To manage vulnerable areas more sustainably, Resilient Waters provided grants to local organizations working within a number of protected areas to improve catchment management; support sustainable use of natural resources; and help governments, park personnel, and communities prepare for climate change pressures on biodiversity and water supplies.

While the Limpopo River Basin runs through some of southern Africa’s most populated areas, it also traverses dozens of parks and protected areas, including the Waterberg Biosphere that are vital sources of water downstream. Photo credit: Allan Watt

For example, the Waterberg Biosphere Reserve, home to 5,500 species of plants as well as the endangered black rhino and wild dog, serves as an important water tower for three major catchments flowing into the Limpopo River. Resilient Waters is equipping staff with skills spanning field work, surveying, and Geographic Information System usage that will inform the implementation of a Strategic Environment Management Plan. A grant is also helping to engage traditional leaders and local municipalities to conduct socio-economic and water, sanitation, and hygiene surveys to determine upcoming climate change adaptation activities.

“This Strategic Environmental Management Plan is trying to look at all these challenges holistically with a view to ensure that water for all these different purposes is assured,” says Moleele.
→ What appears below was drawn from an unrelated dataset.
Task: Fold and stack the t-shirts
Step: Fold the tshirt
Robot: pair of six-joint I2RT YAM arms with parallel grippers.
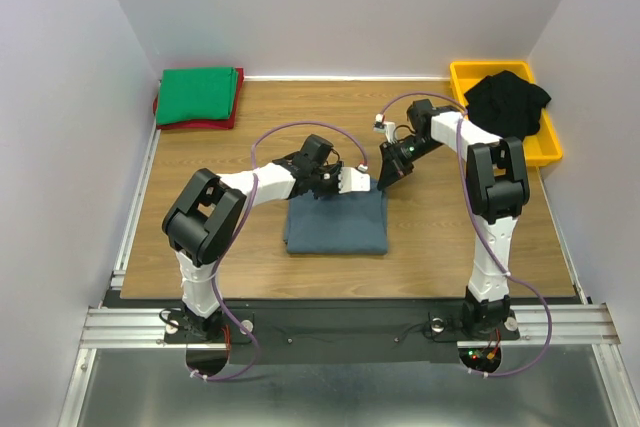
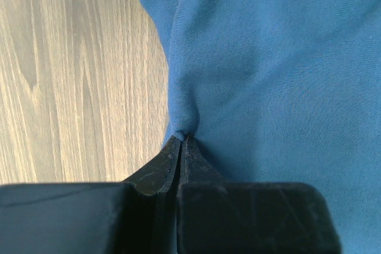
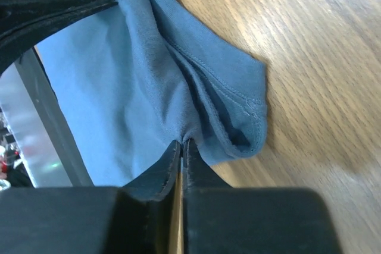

To the east of the Waterberg lies another high-altitude catchment area, the Kruger to Canyons (K2C) Biosphere. This area is home to two of South Africa’s biggest tourist attractions in the basin, Blyde River Canyon and Kruger National Park, and it functions as a critical water source for a number of agricultural hubs. Pollution, invasive species, contaminated mine drainage, and poor waste management and sanitation are all threats to water security in the reserve. Resilient Waters supports the biosphere’s community-based environmental monitors to conduct village patrols, monitor river health, and raise awareness among the adjacent communities to increase the availability of clean water both locally and downstream. A recent clean-up campaign that involved more than 100 community members has led to some promising changes in waste collection and disposal practices. The program also supports restoration activities in the rivers, wetlands, and grasslands of the catchment.

A Resilient Waters’ project officer teaches a community-based natural resource monitor in the Matobo Hills, Zimbabwe, to conduct a riverine assessment. Photo credit: Resilient Waters

Environmental stewardship is not limited to the high-catchment areas, however. The Limpopo River Basin is also home to numerous other parks and preserves, including the Greater Limpopo Transfrontier Conservation Area, shared among Mozambique, South Africa, and Zimbabwe, which connects almost a dozen parks and biodiversity hotspots adjacent to Kruger National Park, including Mozambique’s Limpopo, Banhine, and Zinave National Parks and Zimbabwe’s Gonarezhou National Park.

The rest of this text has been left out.